◆ **Required action**
Copy out, word for word, the lines from the start of the data below through the line containing "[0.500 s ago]", and no others.

◆ **Input data**
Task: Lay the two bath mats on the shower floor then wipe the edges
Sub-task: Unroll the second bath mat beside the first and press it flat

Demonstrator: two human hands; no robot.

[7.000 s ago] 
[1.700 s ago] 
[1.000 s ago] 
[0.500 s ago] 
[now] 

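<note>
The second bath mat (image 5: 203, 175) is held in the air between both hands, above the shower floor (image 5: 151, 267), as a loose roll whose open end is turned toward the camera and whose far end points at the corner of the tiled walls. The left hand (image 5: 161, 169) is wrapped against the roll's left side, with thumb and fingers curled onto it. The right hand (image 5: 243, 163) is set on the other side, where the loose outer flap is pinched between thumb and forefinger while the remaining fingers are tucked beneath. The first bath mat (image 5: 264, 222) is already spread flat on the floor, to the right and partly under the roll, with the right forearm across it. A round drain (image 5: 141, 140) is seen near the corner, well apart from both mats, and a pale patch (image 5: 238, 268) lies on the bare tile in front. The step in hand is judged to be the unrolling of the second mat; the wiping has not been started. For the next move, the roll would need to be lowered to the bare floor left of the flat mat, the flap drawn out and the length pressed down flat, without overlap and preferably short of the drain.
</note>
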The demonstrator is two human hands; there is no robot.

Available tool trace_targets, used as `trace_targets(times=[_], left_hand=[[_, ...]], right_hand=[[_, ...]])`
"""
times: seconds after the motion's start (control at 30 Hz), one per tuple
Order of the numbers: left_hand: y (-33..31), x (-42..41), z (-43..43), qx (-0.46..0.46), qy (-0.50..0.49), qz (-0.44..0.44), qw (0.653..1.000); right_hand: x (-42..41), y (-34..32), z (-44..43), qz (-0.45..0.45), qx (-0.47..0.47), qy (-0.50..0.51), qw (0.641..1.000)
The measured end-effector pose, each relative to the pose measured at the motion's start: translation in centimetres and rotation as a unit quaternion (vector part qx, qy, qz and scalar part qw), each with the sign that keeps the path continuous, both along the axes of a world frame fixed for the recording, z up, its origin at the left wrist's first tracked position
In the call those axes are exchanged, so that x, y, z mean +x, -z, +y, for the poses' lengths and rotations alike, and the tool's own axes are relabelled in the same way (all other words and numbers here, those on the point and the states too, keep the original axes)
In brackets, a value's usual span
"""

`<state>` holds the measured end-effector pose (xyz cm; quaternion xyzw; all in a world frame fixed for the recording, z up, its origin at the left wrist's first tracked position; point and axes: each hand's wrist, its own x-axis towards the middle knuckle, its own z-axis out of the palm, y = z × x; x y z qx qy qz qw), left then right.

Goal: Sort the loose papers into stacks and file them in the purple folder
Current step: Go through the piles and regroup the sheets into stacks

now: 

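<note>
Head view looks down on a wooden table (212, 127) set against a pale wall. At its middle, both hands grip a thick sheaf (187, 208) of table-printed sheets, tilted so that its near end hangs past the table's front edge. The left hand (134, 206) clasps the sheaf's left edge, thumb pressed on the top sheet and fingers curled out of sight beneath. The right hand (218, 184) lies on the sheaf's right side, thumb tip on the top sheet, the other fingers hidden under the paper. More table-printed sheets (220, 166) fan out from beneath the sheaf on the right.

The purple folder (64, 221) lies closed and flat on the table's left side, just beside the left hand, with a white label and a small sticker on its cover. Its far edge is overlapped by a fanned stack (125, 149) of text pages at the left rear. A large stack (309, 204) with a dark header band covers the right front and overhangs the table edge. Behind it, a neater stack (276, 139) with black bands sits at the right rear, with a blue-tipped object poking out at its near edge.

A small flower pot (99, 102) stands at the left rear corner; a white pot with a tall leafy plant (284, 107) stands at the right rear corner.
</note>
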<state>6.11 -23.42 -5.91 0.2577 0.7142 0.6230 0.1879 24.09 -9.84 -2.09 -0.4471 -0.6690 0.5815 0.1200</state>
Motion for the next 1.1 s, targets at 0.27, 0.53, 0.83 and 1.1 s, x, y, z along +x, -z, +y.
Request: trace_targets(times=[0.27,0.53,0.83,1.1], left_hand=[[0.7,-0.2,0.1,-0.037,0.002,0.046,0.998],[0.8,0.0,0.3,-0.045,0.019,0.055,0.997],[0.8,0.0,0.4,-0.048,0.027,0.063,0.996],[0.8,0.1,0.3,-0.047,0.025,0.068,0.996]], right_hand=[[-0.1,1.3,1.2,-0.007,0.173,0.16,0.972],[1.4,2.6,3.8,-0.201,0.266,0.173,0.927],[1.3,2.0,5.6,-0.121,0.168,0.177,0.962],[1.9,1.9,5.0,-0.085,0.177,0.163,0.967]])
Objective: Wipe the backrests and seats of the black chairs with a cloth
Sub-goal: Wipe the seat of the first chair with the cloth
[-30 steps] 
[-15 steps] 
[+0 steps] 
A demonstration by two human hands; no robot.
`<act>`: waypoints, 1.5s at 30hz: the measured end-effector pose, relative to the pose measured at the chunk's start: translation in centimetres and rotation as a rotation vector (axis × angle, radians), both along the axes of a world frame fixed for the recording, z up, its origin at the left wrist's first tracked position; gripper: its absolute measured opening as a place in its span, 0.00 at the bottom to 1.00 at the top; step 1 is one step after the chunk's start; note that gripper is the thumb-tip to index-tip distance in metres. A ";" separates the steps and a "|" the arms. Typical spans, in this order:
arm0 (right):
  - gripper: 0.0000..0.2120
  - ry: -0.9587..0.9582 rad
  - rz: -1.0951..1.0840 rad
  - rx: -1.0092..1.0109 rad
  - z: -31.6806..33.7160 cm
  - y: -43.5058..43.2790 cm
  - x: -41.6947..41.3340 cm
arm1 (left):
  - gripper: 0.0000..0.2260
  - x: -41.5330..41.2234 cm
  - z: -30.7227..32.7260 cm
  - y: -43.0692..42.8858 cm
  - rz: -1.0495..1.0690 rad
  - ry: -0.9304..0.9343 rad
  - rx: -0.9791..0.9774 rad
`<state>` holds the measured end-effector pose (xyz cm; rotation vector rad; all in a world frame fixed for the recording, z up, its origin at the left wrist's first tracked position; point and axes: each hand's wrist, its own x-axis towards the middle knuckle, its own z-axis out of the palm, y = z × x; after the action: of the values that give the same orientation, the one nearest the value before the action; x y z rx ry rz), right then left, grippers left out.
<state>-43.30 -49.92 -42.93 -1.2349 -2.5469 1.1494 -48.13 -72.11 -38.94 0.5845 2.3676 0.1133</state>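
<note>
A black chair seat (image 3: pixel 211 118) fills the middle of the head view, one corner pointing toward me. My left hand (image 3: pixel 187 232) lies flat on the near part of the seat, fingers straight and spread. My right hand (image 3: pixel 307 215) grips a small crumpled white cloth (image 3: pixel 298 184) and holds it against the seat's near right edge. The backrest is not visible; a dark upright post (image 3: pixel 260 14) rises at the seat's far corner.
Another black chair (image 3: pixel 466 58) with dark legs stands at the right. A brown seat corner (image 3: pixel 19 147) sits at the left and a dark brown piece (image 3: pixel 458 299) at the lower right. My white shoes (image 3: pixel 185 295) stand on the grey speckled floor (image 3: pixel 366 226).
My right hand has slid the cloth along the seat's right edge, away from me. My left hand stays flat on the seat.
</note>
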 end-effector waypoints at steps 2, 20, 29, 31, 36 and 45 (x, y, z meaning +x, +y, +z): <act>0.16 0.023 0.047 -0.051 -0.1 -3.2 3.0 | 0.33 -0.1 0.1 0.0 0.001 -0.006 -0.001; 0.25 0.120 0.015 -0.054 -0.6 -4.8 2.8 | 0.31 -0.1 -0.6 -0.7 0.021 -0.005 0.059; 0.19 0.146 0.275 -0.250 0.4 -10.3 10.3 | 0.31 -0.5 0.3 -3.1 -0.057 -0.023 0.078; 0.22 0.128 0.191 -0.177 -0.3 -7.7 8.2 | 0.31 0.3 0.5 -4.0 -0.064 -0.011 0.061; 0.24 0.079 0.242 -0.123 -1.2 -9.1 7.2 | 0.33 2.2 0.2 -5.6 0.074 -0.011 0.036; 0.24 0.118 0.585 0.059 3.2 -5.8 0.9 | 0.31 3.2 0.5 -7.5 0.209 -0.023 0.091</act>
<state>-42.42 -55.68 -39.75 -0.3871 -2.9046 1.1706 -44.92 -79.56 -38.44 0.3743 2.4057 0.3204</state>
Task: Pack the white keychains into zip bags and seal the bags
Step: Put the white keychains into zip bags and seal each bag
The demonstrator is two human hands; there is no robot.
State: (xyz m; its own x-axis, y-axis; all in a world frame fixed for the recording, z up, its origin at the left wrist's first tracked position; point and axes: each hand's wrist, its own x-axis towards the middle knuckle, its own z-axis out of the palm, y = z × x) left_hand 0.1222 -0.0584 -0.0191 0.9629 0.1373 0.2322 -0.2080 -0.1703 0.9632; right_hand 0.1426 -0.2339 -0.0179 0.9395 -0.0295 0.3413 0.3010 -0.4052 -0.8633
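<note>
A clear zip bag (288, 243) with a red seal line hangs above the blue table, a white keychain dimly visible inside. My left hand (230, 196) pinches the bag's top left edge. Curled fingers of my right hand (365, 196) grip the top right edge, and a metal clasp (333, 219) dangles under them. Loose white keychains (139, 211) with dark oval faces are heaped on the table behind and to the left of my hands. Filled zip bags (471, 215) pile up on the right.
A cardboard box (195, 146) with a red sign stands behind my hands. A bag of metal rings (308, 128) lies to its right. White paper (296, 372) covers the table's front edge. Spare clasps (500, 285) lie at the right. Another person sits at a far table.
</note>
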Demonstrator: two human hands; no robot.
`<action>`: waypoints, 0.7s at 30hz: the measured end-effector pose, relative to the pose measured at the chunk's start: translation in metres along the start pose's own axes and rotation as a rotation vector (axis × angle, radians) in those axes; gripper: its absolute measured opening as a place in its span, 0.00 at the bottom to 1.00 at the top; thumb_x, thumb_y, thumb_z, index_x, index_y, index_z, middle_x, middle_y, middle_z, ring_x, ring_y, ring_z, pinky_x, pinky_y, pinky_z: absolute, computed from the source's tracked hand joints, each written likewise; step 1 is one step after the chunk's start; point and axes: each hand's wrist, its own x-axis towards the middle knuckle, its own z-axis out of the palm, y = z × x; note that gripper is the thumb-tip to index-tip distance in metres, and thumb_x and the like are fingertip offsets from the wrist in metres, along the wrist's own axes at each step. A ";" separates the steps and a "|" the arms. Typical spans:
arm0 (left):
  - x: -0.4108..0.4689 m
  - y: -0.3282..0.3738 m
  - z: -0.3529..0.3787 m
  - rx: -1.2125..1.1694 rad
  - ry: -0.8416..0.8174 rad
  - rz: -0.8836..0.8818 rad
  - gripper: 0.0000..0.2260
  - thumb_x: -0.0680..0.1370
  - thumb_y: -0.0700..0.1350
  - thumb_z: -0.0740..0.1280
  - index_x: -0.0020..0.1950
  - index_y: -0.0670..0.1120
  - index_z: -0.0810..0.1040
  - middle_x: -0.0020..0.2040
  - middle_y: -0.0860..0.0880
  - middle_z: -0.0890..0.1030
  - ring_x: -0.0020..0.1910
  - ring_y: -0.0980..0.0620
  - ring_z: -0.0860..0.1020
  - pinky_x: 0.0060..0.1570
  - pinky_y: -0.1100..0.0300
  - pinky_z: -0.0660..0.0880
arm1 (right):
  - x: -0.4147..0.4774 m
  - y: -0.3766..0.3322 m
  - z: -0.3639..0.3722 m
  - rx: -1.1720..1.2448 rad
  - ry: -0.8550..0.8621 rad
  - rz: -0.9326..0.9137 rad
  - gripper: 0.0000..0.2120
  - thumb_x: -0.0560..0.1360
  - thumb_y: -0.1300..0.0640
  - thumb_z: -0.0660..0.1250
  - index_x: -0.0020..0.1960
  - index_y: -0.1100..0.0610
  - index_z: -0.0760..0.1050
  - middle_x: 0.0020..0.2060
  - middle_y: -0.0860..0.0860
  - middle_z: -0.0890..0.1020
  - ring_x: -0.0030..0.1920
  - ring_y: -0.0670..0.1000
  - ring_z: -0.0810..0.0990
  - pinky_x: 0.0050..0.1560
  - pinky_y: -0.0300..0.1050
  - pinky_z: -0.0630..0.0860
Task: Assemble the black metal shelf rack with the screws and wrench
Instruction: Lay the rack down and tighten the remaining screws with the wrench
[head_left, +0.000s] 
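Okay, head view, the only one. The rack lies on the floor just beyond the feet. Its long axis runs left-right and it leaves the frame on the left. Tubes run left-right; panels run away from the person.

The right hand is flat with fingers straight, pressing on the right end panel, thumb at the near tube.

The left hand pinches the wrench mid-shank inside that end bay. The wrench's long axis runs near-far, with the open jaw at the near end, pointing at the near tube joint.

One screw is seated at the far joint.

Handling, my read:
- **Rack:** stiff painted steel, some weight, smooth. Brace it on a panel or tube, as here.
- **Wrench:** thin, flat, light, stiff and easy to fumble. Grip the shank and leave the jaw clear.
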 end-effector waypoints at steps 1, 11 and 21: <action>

◆ **Response to this exercise**
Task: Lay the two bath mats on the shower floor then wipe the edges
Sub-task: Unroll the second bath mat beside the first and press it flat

Demonstrator: two human hands; no robot.

[7.000 s ago] 
[1.700 s ago] 
[1.000 s ago] 
[0.500 s ago] 

That's the answer, with nothing more to add.